[Work to be completed]: Full transcription, minus images: write out the listing below exactly as it appears.

[Data excerpt]:
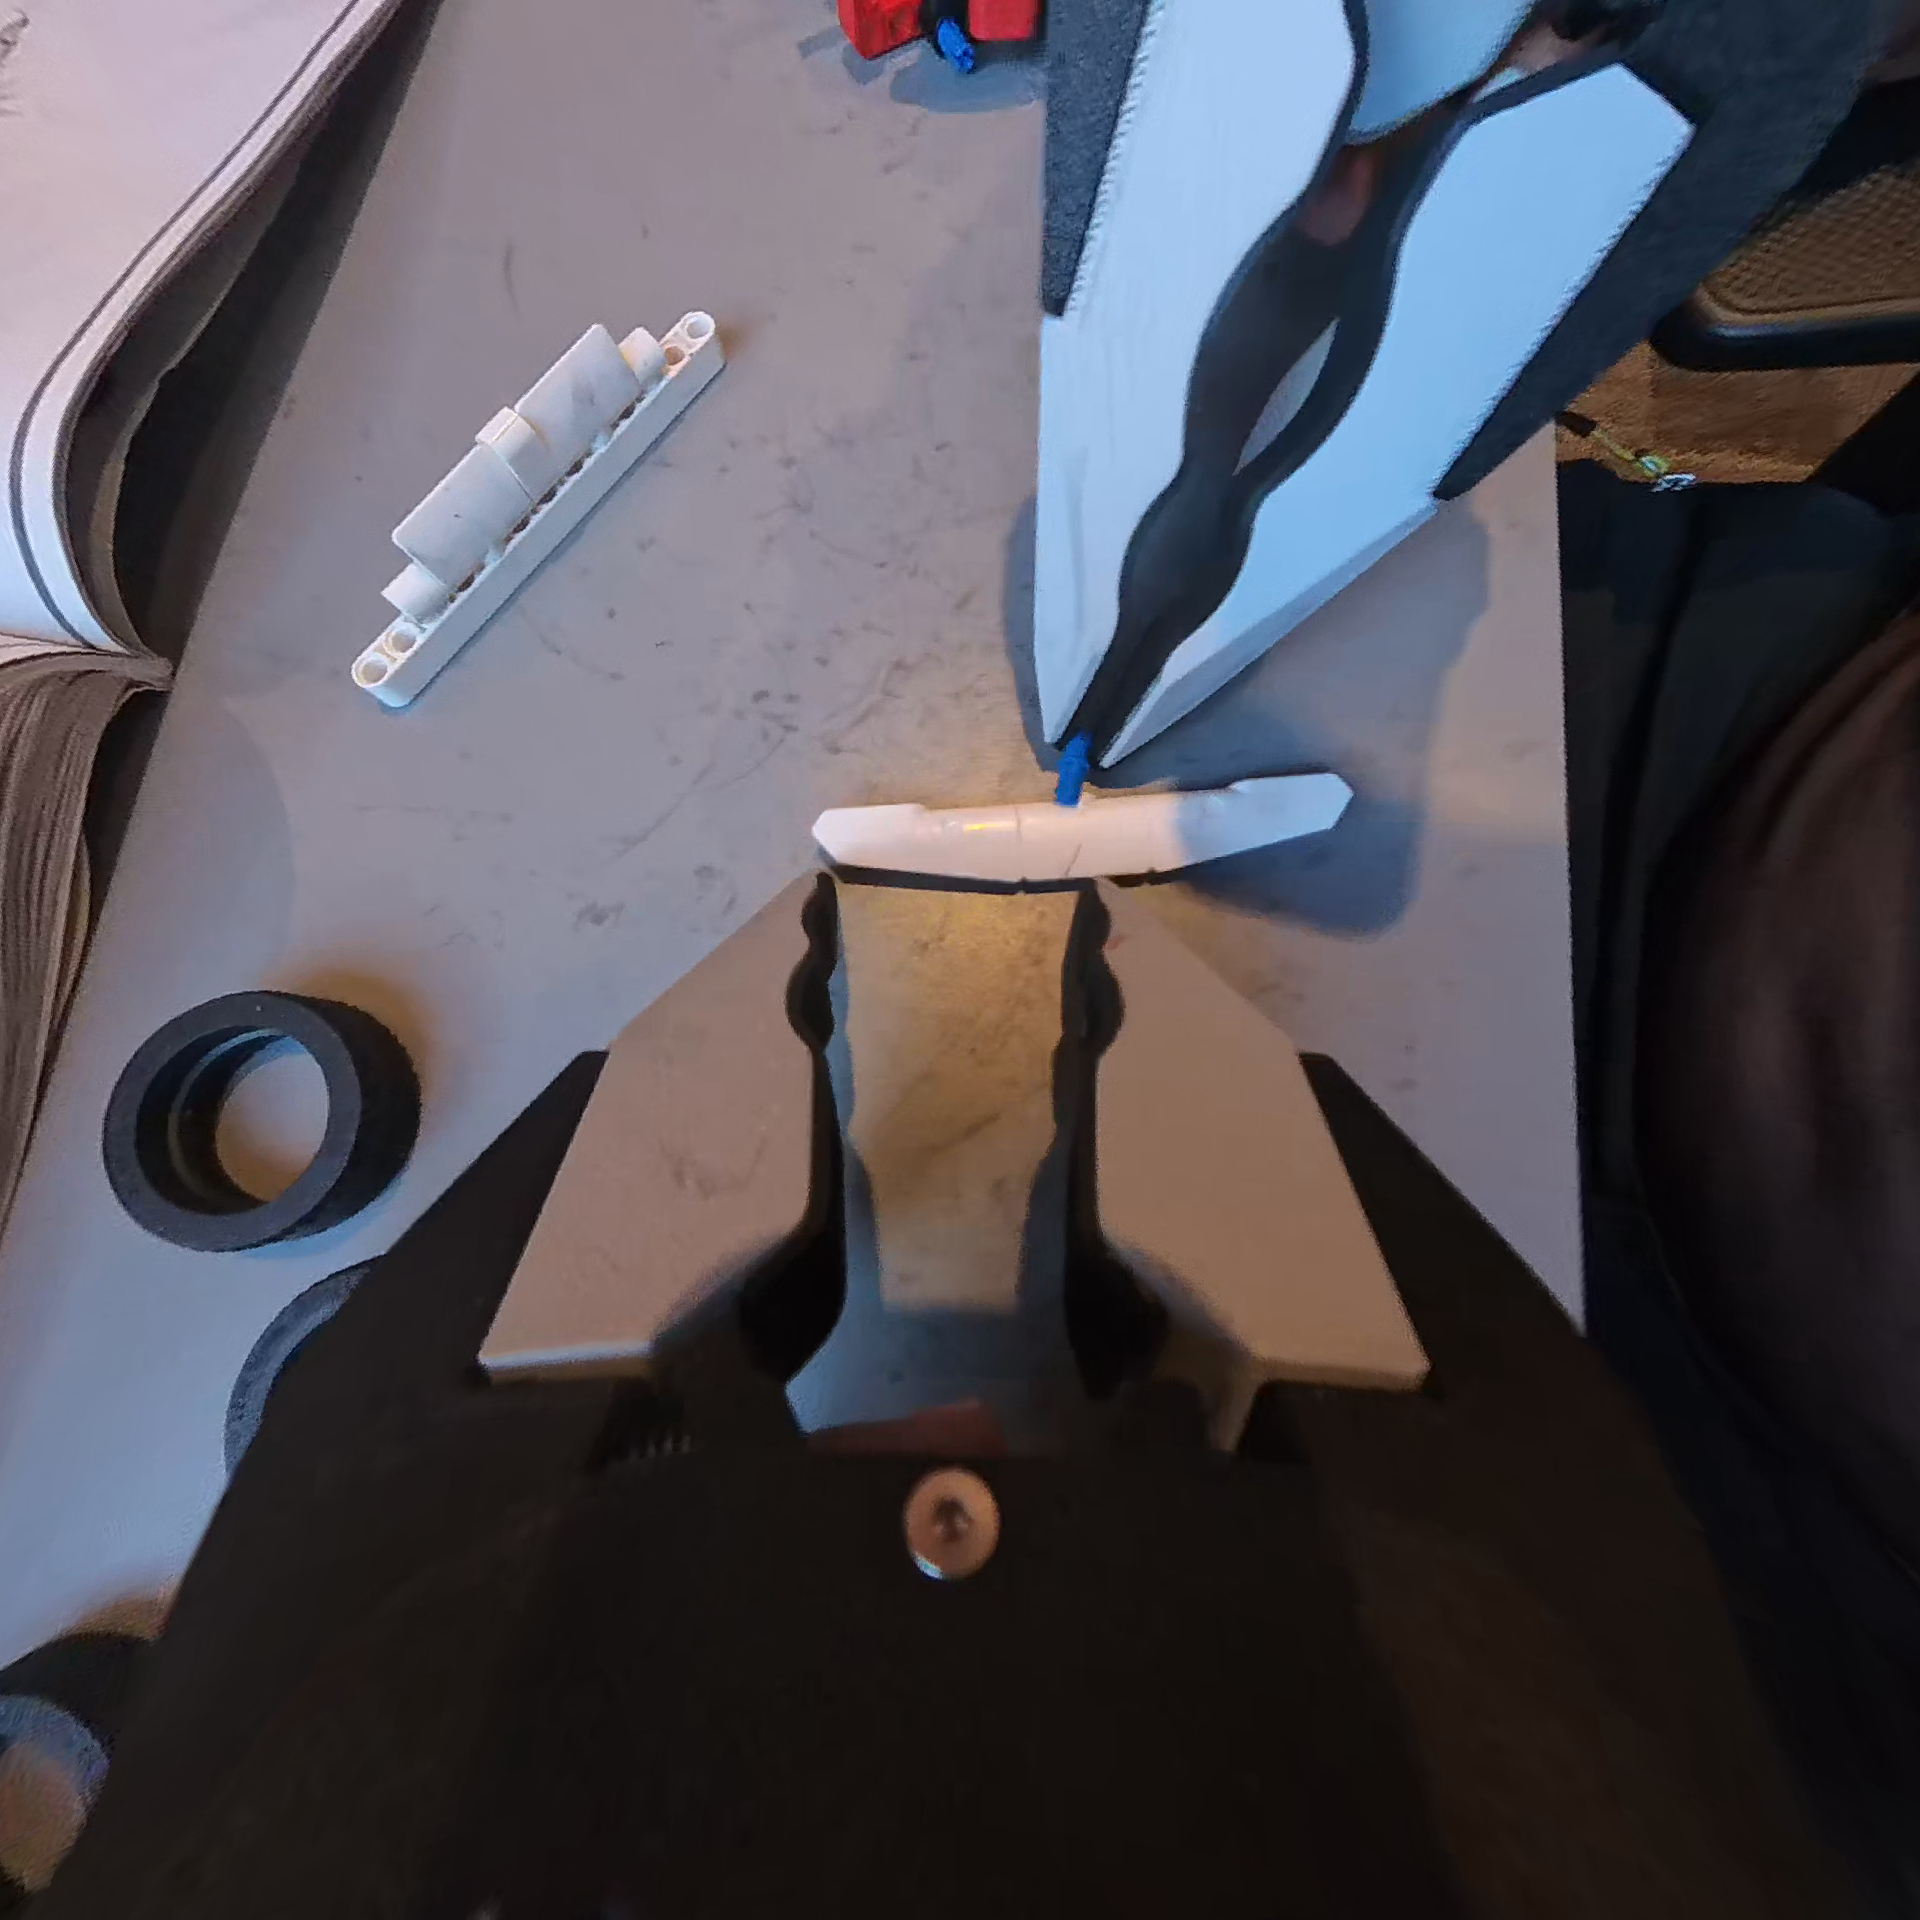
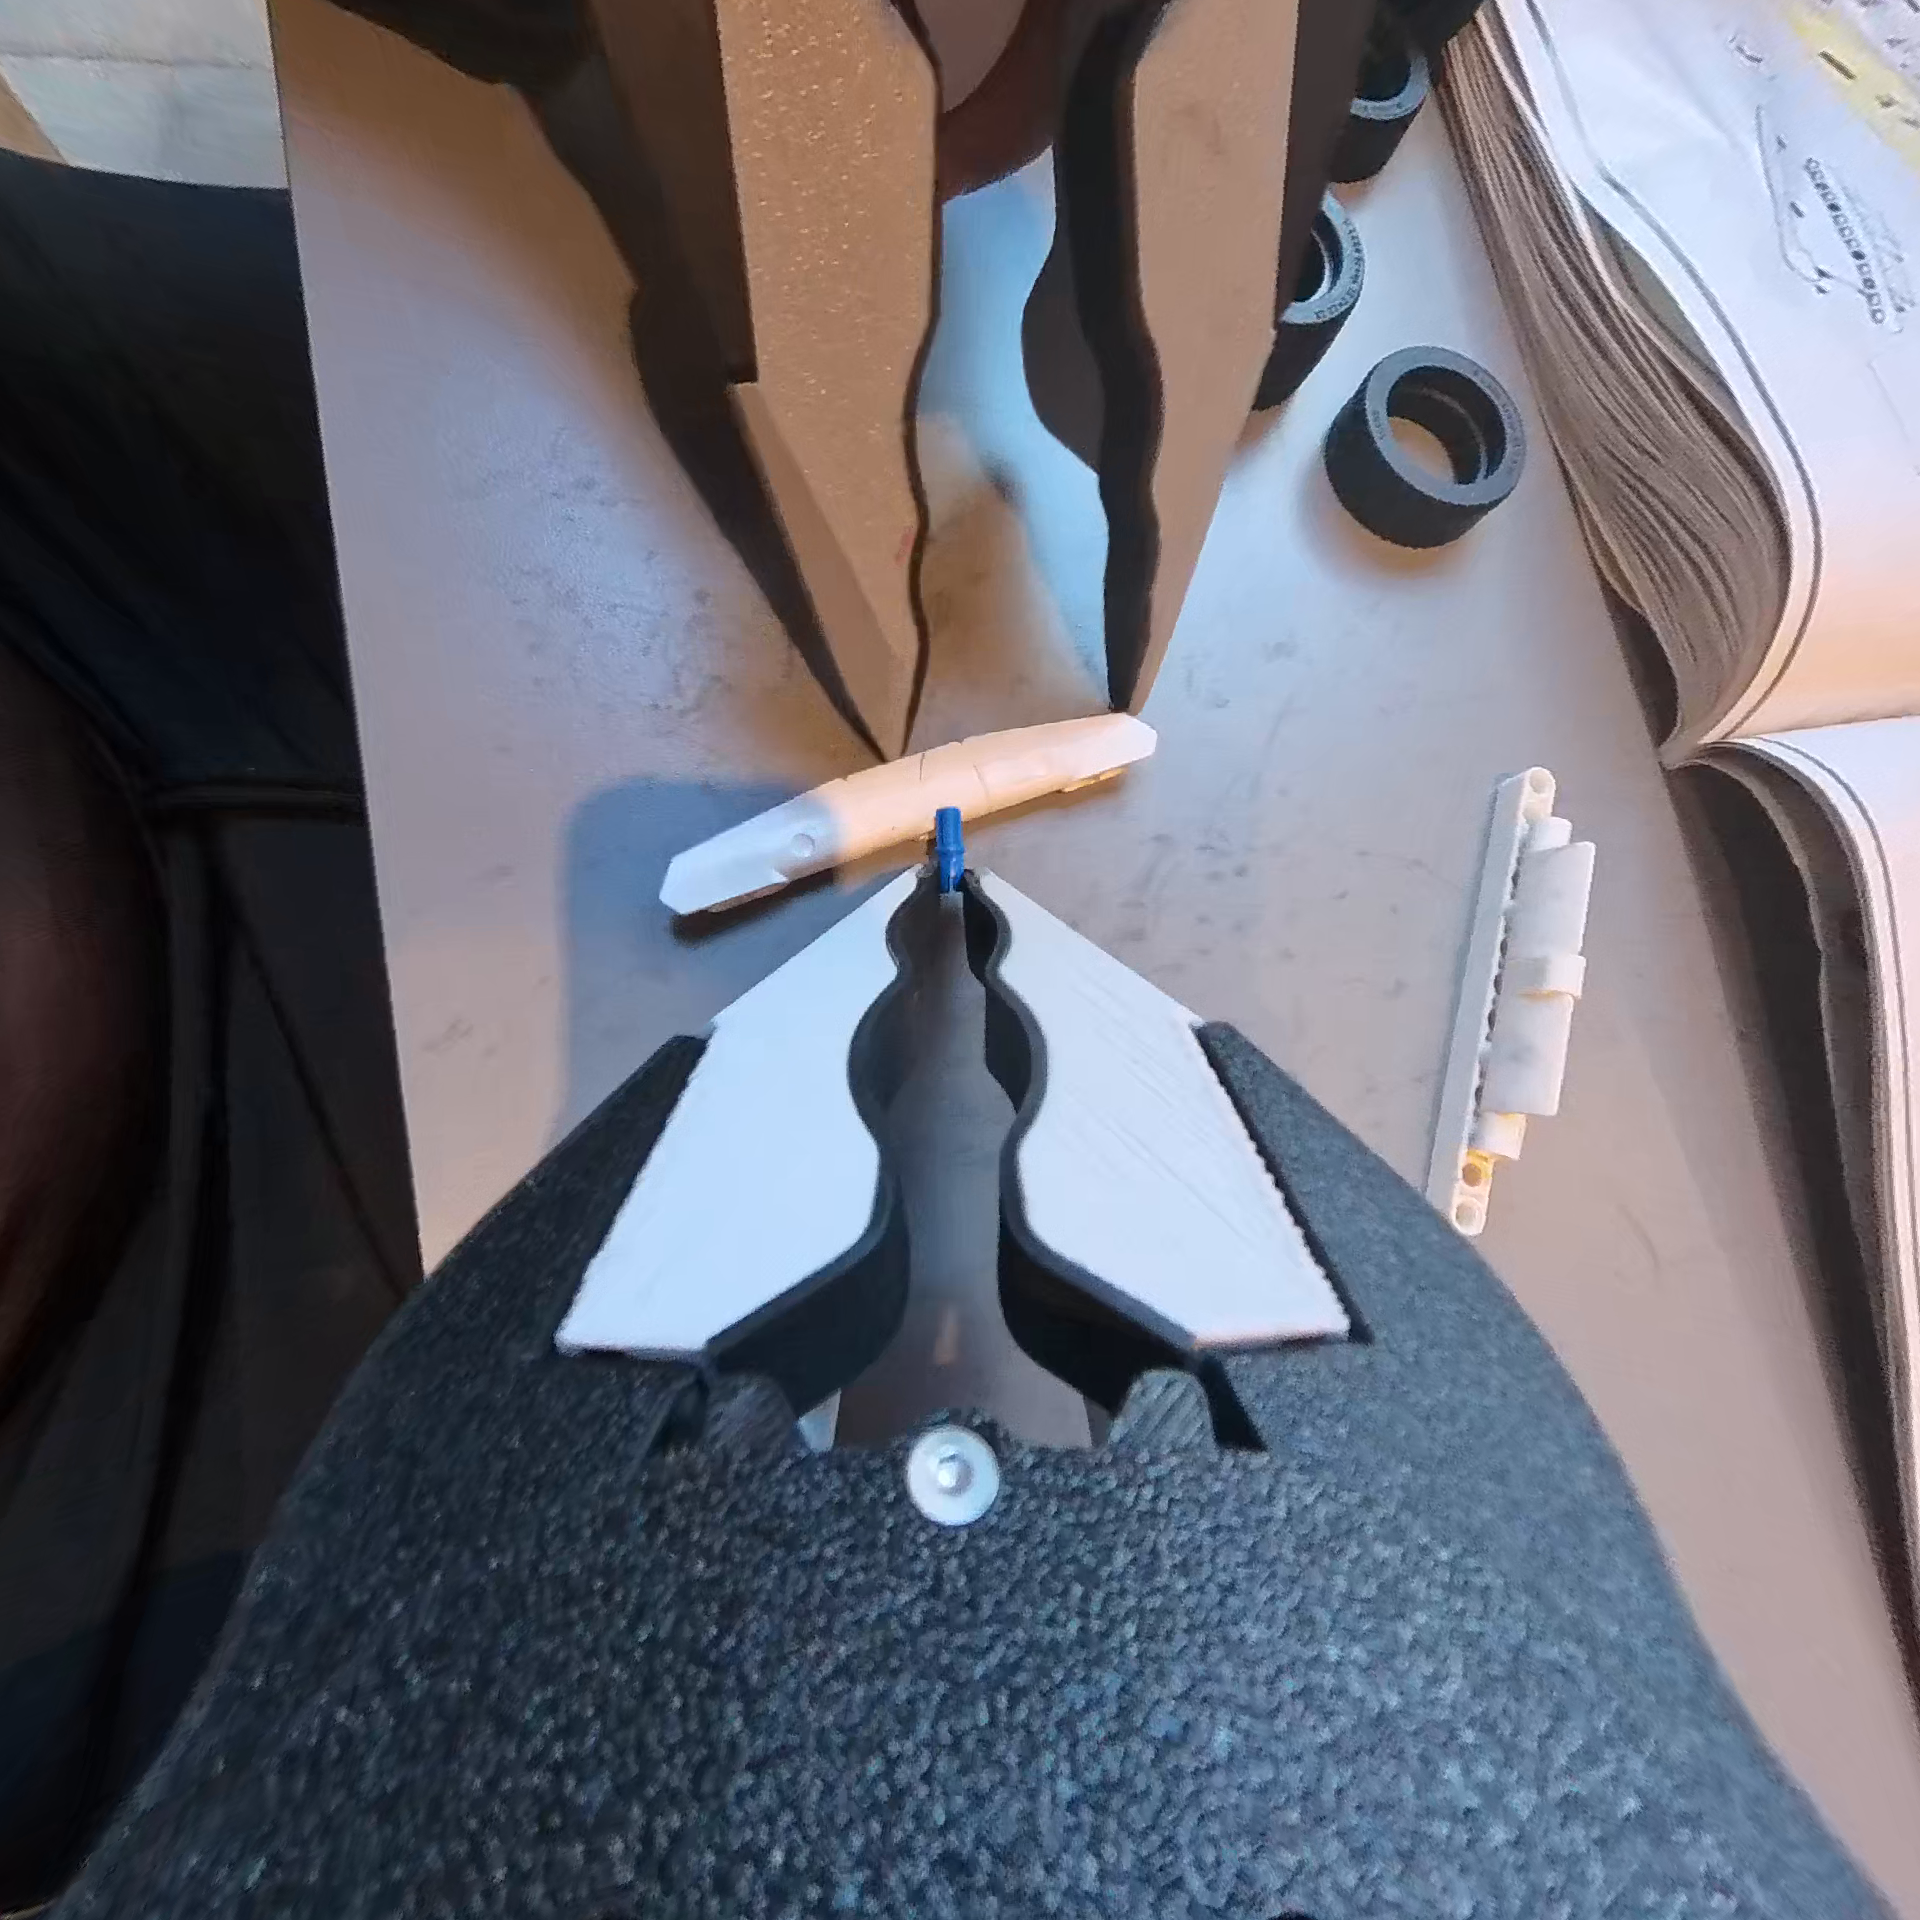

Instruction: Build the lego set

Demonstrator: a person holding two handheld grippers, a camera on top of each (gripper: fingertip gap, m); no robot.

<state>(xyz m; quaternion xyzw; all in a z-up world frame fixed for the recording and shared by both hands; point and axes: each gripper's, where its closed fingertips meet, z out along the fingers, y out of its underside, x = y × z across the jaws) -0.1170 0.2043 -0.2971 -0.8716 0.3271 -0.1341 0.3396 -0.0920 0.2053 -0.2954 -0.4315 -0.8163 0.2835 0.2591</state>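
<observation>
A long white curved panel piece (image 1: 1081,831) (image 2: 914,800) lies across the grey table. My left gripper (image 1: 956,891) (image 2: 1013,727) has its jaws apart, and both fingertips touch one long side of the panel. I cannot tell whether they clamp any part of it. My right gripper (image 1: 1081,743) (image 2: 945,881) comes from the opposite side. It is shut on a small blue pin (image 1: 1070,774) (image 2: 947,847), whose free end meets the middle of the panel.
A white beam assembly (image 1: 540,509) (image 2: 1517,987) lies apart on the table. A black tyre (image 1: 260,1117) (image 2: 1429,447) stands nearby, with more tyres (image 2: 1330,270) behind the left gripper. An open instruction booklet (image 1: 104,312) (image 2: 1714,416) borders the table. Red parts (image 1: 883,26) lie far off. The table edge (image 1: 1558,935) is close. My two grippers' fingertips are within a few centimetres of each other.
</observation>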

[Response to the exercise]:
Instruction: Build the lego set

Demonstrator: a person holding two handheld grippers, a camera on top of each (gripper: fingertip gap, m); no robot.

<state>(xyz m; quaternion xyzw; all in a z-up world frame fixed for the recording and shared by both hands; point and axes: each gripper's, where its closed fingertips meet, z out along the fingers, y out of its underside, x = y × z across the jaws) -0.1170 0.2043 -0.2971 -0.8716 0.3271 -0.1341 0.3396 -0.0920 0.2053 -0.2954 -0.4315 -0.8163 0.2835 0.2591</state>
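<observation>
A long white curved panel piece (image 1: 1081,831) (image 2: 914,800) lies across the grey table. My left gripper (image 1: 956,891) (image 2: 1013,727) has its jaws apart, and both fingertips touch one long side of the panel. I cannot tell whether they clamp any part of it. My right gripper (image 1: 1081,743) (image 2: 945,881) comes from the opposite side. It is shut on a small blue pin (image 1: 1070,774) (image 2: 947,847), whose free end meets the middle of the panel.
A white beam assembly (image 1: 540,509) (image 2: 1517,987) lies apart on the table. A black tyre (image 1: 260,1117) (image 2: 1429,447) stands nearby, with more tyres (image 2: 1330,270) behind the left gripper. An open instruction booklet (image 1: 104,312) (image 2: 1714,416) borders the table. Red parts (image 1: 883,26) lie far off. The table edge (image 1: 1558,935) is close. My two grippers' fingertips are within a few centimetres of each other.
</observation>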

No more output will be given.